La película se recrea con parsimonia en escenas cotidianas que plasman la relación del protagonista con el nevado entorno natural: lo vemos cortar leña, recoger agua del riachuelo con el dueño del restaurante, al que le da a probar una mata de wasabi salvaje que descubre por el camino. A su hija -a la que en más de una ocasión olvida recoger en el colegio- le gusta de adentrarse sola en el bosque: recoge plumas de ave, su padre le ha enseñado los nombres de todos los árboles y sigue las huellas de los ciervos y contempla escondida a unos ejemplares.
Hasta aquí estaríamos ante un bienintencionado alegato contra el capitalismo depredador y la turistización de todos los rincones del planeta. Sin embargo, van asomando algunas pinceladas que hacen intuir que Hamaguchi pretende ir más allá. En varios momentos se oyen a lo lejos disparos de cazadores que hacen batidas de ciervos. En una reunión vecinal el protagonista admite que nadie es verdaderamente autóctono de la zona, porque los primeros en llegar fueron granjeros a los que el gobierno permitió cultivar esas tierras vírgenes en los años de penuria de la posguerra; por tanto, todos son en realidad intrusos que también rompieron en su día la armonía del orden natural. Los ciervos, los árboles y el riachuelo son los verdaderos dueños del lugar. Y sobre los ciervos -que tienen un papel muy relevante en el final- advierte el protagonista a los promotores del glamping que los futuros campistas no deberían acercarse a ellos porque pueden transmitir enfermedades; son hermosos, pero peligrosos.
El mal no existe despliega un tenue hilo argumental en el que se producen algunos cambios de rasante sorprendentes, que desconcertarán a algunos espectadores. Arranca como una cinta realista con mensaje ecológico y deriva hacia una dimensión simbólica que alcanza su plenitud en el enigmático final, centrado en la afición de la hija a los paseos por el bosque y en el regreso de los dos miembros de la agencia de talentos, que han tomado conciencia de los peligros del proyecto y sienten el magnetismo del lugar.

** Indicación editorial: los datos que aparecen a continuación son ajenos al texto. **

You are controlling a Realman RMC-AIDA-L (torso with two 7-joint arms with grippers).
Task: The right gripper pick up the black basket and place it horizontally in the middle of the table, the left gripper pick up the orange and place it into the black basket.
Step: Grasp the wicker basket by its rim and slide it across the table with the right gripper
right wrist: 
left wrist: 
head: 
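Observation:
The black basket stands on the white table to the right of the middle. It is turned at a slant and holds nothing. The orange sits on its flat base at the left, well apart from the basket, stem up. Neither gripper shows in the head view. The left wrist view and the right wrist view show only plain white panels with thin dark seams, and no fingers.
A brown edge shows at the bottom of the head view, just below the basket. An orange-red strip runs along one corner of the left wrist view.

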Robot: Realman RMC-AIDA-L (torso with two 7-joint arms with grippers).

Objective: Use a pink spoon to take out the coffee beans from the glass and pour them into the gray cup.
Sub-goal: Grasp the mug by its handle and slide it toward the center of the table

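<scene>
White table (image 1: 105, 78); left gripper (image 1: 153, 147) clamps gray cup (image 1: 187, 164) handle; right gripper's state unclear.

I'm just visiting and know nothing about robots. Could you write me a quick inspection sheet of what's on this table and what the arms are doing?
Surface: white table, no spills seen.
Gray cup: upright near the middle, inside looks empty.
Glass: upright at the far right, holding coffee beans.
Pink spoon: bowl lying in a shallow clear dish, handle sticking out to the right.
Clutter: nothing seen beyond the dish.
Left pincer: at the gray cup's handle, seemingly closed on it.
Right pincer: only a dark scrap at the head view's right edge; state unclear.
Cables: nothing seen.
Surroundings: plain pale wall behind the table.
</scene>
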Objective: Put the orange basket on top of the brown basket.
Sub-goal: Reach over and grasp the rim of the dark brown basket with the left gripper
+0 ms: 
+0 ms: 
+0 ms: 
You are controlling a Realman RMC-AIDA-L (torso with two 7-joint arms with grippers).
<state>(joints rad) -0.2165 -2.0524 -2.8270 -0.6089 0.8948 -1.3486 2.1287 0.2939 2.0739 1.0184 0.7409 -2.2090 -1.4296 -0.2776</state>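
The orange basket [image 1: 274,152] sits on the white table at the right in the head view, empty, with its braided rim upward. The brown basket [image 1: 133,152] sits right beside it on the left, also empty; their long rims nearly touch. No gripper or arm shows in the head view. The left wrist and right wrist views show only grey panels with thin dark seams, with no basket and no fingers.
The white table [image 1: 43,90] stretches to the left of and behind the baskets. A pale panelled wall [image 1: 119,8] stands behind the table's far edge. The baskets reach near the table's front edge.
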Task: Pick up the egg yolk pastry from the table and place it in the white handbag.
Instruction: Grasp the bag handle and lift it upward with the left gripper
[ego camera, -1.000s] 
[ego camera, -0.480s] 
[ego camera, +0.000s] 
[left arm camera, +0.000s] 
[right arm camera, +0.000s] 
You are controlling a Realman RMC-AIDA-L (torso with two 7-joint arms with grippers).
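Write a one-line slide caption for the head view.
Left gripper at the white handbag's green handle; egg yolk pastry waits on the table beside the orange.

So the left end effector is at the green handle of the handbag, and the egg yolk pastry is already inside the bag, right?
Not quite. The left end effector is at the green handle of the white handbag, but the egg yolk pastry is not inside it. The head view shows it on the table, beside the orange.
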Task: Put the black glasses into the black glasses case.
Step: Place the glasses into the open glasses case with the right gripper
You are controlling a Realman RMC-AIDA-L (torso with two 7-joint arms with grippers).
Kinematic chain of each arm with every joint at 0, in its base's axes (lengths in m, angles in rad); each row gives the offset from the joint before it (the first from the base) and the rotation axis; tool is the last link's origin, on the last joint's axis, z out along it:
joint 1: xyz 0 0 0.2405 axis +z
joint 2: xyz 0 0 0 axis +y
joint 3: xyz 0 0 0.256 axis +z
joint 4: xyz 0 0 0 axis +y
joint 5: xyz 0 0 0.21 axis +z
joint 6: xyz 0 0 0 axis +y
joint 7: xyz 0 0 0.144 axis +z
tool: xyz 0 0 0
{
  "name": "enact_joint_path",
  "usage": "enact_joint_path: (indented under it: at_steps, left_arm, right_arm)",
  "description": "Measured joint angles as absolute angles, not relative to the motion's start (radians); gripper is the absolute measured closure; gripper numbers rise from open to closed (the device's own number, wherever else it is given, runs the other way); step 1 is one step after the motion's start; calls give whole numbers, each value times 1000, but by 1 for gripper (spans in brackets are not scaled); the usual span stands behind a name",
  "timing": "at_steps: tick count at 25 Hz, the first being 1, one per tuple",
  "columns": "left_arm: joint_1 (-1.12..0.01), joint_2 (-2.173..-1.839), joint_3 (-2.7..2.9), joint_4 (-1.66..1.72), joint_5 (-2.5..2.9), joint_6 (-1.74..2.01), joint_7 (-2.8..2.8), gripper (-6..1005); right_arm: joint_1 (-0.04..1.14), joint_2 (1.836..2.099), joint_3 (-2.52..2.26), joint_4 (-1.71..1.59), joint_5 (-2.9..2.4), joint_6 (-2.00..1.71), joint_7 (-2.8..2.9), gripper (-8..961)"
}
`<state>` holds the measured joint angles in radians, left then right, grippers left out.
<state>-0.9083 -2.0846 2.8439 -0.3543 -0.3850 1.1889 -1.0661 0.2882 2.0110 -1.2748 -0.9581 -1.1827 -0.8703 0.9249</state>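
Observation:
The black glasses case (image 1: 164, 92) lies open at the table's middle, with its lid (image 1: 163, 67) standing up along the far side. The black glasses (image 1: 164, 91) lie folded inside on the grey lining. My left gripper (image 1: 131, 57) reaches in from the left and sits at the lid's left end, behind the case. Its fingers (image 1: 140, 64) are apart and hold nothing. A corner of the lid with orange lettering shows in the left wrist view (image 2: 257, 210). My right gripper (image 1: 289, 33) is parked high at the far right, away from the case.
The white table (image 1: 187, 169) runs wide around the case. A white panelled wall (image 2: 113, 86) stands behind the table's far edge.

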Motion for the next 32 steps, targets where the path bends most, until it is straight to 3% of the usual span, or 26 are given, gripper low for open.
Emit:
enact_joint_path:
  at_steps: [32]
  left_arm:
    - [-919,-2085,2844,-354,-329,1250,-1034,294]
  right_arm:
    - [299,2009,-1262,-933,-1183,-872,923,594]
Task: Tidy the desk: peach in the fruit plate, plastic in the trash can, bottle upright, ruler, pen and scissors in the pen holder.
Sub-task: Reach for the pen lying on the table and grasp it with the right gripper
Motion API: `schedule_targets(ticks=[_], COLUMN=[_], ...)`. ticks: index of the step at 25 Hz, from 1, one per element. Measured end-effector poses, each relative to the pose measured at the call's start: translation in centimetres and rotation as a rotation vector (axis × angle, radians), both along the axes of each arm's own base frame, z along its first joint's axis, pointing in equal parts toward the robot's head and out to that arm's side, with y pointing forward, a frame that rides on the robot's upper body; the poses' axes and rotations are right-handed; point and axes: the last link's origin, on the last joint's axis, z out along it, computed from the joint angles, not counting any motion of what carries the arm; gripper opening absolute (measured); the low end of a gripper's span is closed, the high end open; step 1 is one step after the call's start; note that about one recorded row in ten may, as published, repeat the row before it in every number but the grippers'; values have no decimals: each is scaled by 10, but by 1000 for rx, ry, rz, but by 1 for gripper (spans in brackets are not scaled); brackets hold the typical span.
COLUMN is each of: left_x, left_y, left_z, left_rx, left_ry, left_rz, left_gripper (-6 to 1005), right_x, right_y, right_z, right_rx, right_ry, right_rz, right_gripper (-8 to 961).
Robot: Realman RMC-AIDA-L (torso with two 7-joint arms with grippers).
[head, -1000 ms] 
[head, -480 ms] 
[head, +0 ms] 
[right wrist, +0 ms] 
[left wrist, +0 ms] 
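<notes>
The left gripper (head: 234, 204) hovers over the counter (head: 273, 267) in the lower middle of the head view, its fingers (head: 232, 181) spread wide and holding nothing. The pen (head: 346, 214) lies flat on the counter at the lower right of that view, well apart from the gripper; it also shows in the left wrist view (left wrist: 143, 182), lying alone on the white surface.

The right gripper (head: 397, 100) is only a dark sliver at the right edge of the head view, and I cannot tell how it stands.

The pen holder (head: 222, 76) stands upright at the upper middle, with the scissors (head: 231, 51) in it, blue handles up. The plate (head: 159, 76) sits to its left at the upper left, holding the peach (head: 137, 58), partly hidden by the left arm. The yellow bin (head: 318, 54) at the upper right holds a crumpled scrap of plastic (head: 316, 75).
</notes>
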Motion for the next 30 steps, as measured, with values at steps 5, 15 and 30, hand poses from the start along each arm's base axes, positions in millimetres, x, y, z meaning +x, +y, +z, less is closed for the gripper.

La película, sosegads, explora la fuerza poética de las imágenes del paisaje, trabaja con largos travellings y planos sostenidos en el tiempo, y hace un uso muy singular de la banda sonora, con cortes abruptos de la música. Hamaguchi toma riesgos. Tal vez El mal no existe no sea tan una obra tan redonda como Drive My Car, pero tiene osadías y estímulos más que suficientes como para que merezca la pena dejarse seducir por ella.
Conforme avanza, se adentra en una dimensión filosófica acerca del equilibrio y de su pérdida. Un equilibrio que no necesariamente es apacible y bucólico, porque puede resultar violento y atroz -existen los terremotos y otras catástrofes naturales- y de ahí viene el título: El mal no existe, porque la naturaleza no se rige por un orden moral.
El críptico y sobrecogedor final recuerda a la épica Godland, del islandés Hlynur Palmason, en la que un puritano pastor protestante se enfrentaba a un paisaje agreste y volcánico que ponía en cuestión su fe y rígida moralidad. Su odisea terminaba con un acto atávico para restaurar el orden natural en el que participaba una niña. En la película de Hamaguchi la niña desempeña también un papel clave en un desenlace que se empieza a intuir con la presencia de la sangre: un corte en la mano de una recién llegada, una gota en una rama, la herida en el lomo del ciervo… La armonía se ha roto y debe restaurarse a través de algún tipo de sacrificio.